* **Directions for this task**
For each line below that includes the word "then", make a copy.
• • • •
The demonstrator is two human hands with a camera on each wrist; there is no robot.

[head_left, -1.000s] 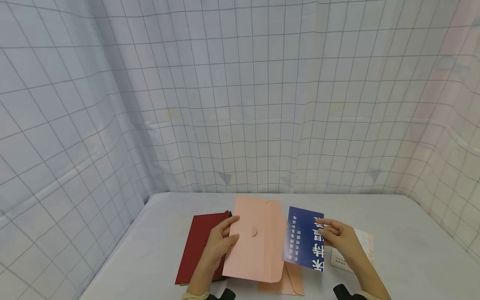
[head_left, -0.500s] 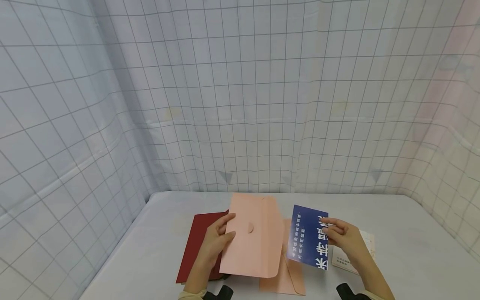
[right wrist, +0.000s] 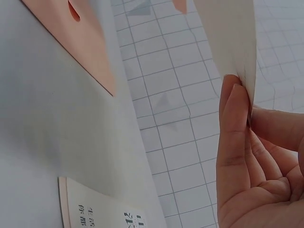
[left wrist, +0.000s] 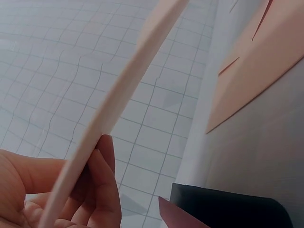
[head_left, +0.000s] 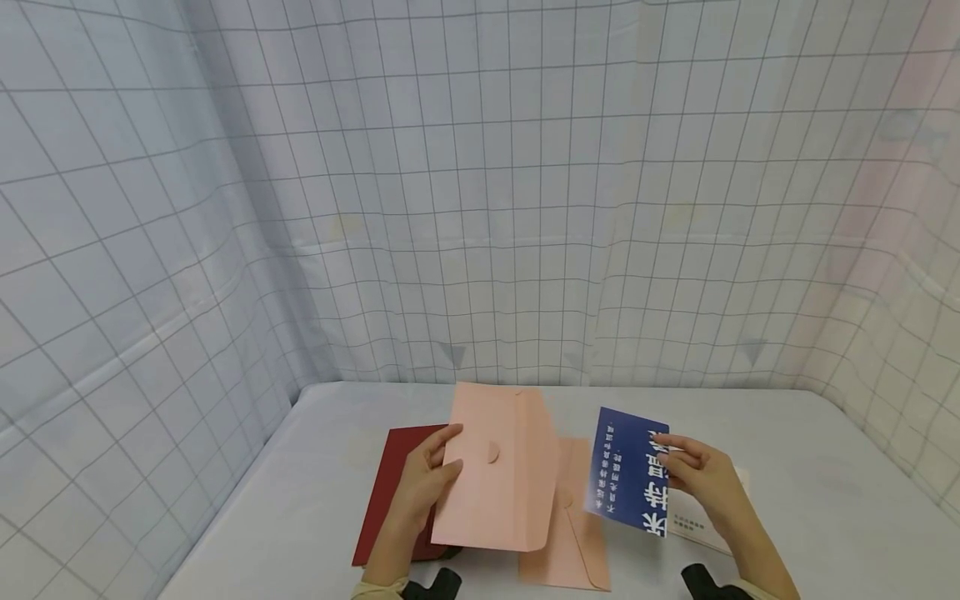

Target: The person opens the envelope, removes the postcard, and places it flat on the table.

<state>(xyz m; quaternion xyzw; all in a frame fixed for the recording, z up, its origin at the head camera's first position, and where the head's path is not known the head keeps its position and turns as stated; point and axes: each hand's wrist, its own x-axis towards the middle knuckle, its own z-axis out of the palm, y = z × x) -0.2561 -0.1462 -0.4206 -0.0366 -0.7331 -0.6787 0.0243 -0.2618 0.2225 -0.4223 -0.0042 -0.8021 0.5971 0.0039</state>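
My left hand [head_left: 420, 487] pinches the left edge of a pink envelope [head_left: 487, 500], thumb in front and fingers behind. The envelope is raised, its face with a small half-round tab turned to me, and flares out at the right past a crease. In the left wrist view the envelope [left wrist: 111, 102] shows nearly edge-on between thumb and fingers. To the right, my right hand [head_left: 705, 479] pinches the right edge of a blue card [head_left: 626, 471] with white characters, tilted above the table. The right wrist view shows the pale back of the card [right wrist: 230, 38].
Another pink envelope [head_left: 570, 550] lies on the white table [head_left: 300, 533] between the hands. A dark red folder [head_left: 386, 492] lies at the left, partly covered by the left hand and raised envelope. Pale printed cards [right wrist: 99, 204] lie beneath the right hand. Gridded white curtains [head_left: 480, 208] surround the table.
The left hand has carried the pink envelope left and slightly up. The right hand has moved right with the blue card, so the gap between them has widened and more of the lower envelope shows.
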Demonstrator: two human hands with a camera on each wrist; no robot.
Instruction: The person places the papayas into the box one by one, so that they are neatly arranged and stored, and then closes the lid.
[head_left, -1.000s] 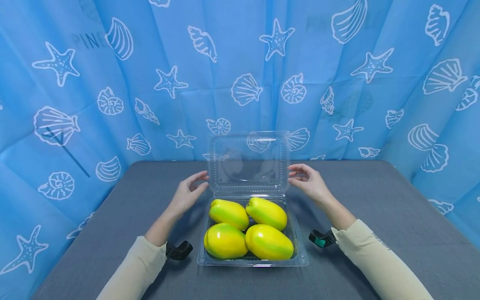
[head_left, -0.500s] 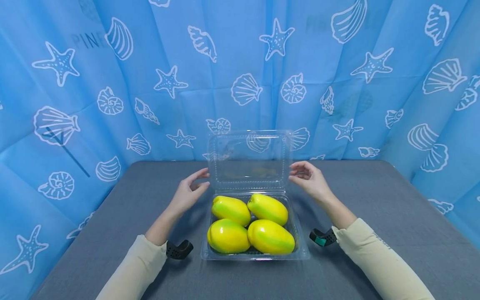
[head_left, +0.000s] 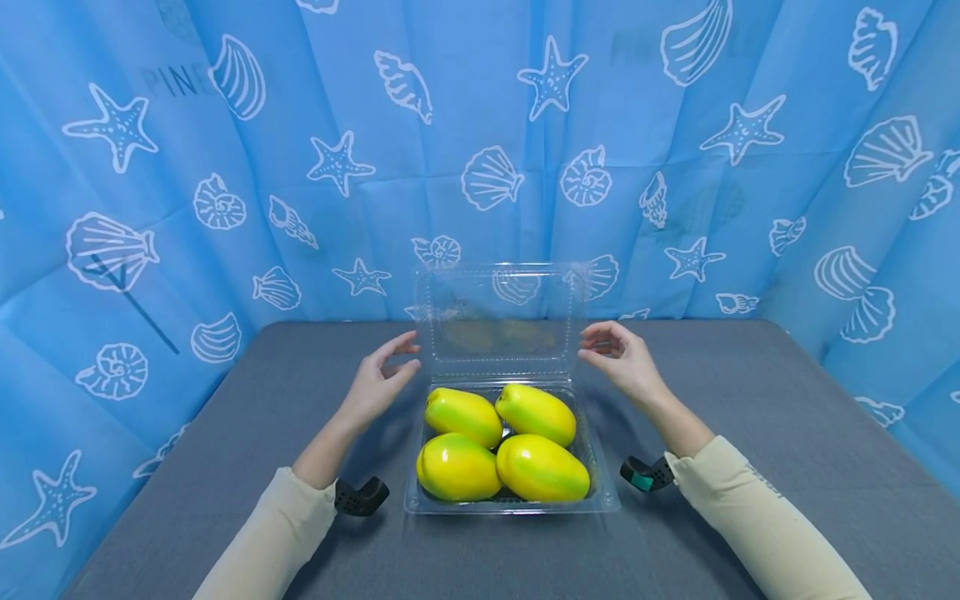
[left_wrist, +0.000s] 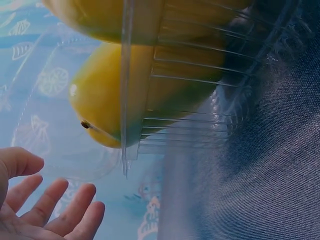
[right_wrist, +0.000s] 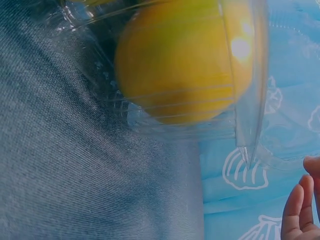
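Observation:
A clear plastic clamshell box (head_left: 512, 508) stands on the table in the head view, holding several glossy yellow-green fruits (head_left: 543, 468) that look like mangoes. Its hinged lid (head_left: 498, 287) is raised at the far side. My left hand (head_left: 372, 382) is beside the lid's left edge, thumb and fingers apart. On the other side, my right hand (head_left: 626, 362) has its fingertips close to the lid's right edge, fingers gently bent. In the left wrist view the left hand (left_wrist: 55, 215) shows spread fingers with nothing between them. The right wrist view catches only part of the right hand (right_wrist: 300, 212).
A grey cloth covers the table (head_left: 225, 467). Behind it hangs a blue curtain (head_left: 480, 100) printed with white shells and starfish. Black bands (head_left: 362, 497) sit at both wrists, beside the pale sleeves (head_left: 266, 533).
The box and its fruits have slid a little away from the person and slightly right. The lid's lower edge has shifted back with it. Both hands have stayed nearly in place.

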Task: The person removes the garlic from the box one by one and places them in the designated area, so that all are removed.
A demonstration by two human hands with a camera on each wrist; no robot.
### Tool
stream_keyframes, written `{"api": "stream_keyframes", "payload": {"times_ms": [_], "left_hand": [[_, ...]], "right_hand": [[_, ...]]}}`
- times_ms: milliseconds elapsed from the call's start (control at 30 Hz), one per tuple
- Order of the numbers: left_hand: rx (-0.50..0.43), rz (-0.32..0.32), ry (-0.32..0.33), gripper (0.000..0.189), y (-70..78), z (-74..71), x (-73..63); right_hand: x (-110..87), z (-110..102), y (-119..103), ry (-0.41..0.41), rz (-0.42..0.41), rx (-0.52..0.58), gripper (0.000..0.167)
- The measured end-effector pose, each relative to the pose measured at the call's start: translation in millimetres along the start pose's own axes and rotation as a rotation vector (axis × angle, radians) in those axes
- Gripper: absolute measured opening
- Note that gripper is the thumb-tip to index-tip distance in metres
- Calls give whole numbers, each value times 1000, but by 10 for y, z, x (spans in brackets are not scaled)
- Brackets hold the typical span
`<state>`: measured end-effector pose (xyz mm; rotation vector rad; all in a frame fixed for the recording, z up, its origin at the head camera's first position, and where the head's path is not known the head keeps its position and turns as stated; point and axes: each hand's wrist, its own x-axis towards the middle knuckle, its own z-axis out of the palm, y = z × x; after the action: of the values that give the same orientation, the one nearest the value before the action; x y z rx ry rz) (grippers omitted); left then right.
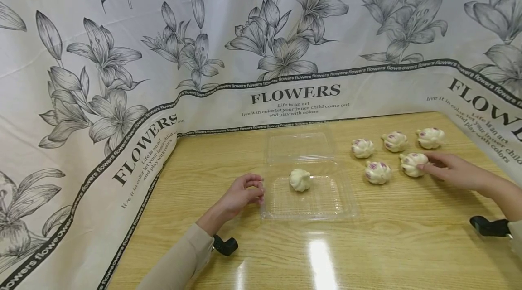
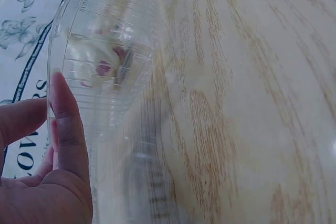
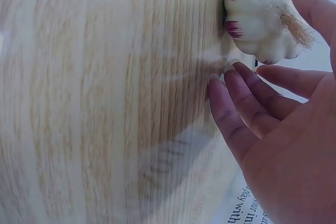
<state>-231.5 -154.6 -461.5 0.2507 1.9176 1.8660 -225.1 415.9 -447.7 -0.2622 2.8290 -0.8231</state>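
A hinged clear plastic box [image 1: 350,201] lies with its lid folded back, and one garlic bulb [image 1: 299,180] sits in its base. At the box's left edge is my left hand [image 1: 240,194]; in the left wrist view its thumb and a finger pinch the thin rim [image 2: 51,51]. On the right, my right hand [image 1: 456,171] is at a white and purple garlic bulb [image 1: 413,165]. The right wrist view has thumb and forefinger on either side of this bulb [image 3: 257,19], not visibly closed on it, with the other fingers extended below.
Several more garlic bulbs, including a front one [image 1: 378,172] and a far right one [image 1: 430,137], stand on the wooden table [image 1: 391,244] right of the box. A flower-printed cloth [image 1: 293,99] hangs along the back and both sides.
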Motion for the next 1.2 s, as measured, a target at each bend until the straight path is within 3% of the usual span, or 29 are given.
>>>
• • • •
* **Answer area**
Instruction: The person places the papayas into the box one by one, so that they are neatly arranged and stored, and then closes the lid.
`<state>`: measured end-effector pose (xyz mm; rotation vector rad; all in a frame fixed for the recording, z up, its origin at the head camera's first position, and where the head's path is not known the head keeps its position and turns as stated; point and axes: each hand's wrist, its own x-axis towards the middle knuckle, its own z-axis out of the palm, y = z × x; after the action: of the values that give the same orientation, the one nearest the value before the action; x y z rx ry rz) (grippers omitted); left then right.

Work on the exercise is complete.